> TASK BRIEF: Which lines of the data contain the string "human"? Show each of them.

> Stored records:
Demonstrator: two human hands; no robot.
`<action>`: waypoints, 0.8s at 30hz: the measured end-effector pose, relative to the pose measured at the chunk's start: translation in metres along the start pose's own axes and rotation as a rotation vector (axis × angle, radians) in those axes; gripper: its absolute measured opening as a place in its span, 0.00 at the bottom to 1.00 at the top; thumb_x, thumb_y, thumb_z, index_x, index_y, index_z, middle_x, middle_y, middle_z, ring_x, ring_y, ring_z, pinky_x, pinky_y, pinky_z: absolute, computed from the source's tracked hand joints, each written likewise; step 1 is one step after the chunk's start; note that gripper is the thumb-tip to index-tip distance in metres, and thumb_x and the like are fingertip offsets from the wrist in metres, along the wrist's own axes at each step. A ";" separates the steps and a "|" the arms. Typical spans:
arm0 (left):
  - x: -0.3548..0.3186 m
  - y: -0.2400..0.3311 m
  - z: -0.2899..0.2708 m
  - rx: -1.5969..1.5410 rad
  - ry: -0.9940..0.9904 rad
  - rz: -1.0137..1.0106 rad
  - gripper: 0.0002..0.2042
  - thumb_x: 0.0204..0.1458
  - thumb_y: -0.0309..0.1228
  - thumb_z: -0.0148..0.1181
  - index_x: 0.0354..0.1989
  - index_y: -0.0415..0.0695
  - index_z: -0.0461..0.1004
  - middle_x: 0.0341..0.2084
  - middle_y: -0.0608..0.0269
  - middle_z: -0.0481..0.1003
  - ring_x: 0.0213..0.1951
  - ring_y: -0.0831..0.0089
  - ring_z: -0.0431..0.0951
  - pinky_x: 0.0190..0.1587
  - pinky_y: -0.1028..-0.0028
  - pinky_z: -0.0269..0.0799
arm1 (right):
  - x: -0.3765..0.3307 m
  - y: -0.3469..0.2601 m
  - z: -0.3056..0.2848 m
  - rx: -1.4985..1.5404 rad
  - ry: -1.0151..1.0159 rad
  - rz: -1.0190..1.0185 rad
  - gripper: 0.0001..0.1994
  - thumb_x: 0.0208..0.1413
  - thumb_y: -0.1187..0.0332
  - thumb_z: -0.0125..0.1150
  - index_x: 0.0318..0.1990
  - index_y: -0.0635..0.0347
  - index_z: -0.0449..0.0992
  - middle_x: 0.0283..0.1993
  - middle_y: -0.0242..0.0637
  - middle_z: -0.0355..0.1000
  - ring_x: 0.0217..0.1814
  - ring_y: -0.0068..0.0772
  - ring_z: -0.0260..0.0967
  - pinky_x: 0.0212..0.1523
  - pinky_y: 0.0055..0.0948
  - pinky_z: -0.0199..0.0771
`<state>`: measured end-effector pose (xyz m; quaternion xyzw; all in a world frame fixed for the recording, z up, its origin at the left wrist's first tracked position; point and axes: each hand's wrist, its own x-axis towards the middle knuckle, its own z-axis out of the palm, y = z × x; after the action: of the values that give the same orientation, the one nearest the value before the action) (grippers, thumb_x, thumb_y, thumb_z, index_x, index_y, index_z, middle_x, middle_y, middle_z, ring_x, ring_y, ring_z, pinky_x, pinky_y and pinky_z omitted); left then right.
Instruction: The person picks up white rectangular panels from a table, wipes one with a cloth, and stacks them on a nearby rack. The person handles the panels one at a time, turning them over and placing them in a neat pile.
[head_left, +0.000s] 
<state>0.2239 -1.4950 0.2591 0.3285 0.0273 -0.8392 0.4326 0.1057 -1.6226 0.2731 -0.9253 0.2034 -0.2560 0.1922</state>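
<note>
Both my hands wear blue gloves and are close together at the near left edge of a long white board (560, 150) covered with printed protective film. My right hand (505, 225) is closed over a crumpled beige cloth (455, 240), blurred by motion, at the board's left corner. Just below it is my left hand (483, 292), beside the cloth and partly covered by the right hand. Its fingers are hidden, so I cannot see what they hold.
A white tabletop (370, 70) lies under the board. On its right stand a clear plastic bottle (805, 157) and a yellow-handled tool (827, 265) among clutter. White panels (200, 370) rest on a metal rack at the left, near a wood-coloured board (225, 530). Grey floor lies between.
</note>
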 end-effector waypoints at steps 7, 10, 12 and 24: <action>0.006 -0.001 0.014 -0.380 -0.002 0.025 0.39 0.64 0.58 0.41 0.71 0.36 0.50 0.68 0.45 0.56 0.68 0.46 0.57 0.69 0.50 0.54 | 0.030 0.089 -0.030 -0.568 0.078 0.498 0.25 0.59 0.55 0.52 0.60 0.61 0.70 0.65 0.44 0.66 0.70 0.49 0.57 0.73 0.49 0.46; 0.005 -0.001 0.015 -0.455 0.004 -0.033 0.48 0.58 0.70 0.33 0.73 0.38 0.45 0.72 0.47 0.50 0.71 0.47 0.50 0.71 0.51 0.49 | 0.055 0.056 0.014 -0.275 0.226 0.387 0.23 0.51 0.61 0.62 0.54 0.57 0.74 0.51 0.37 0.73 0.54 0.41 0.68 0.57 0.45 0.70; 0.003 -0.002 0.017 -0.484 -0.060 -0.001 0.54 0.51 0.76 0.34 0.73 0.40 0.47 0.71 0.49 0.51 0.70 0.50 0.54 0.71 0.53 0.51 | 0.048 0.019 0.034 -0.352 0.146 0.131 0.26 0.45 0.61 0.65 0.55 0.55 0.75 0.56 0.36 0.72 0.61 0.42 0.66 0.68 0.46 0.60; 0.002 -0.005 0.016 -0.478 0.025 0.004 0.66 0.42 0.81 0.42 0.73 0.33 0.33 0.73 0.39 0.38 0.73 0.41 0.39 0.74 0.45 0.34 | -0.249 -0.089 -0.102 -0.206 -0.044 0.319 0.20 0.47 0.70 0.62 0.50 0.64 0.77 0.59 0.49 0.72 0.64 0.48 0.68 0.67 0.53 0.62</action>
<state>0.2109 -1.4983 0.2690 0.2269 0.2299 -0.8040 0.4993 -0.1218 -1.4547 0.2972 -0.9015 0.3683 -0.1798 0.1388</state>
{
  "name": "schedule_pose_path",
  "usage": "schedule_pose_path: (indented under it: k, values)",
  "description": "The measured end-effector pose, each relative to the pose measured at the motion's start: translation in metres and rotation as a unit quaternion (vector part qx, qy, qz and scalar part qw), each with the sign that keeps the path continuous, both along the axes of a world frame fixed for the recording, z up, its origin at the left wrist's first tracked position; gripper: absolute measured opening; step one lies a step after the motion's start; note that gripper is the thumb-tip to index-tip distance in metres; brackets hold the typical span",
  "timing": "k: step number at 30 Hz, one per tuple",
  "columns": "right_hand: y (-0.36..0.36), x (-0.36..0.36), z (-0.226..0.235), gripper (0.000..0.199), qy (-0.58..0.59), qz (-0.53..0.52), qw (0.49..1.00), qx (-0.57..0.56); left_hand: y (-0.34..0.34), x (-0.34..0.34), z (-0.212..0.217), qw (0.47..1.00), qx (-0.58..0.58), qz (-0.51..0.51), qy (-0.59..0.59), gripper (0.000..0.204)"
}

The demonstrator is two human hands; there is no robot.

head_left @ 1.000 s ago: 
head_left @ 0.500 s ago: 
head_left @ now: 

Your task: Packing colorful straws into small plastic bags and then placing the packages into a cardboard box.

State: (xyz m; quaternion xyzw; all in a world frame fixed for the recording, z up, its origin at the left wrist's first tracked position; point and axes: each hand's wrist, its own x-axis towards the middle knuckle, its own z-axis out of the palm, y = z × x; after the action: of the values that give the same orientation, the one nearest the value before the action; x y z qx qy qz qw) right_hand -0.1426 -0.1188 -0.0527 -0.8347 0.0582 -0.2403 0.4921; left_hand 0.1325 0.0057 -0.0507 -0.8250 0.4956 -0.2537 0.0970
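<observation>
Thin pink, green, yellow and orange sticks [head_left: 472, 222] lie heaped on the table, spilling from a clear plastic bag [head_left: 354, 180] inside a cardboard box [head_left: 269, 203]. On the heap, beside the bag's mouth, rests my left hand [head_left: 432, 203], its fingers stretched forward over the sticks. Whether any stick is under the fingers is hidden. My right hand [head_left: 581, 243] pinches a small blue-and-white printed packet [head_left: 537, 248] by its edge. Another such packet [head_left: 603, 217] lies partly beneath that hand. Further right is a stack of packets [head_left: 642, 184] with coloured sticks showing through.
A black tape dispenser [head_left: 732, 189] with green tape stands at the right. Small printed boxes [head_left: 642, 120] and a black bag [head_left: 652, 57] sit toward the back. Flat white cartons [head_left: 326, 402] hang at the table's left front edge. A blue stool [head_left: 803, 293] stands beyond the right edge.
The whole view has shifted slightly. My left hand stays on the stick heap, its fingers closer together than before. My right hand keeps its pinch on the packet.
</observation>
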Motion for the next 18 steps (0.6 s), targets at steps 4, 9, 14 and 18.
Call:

> RESPONSE:
Demonstrator: two human hands; no robot.
The demonstrator is two human hands; there is no robot.

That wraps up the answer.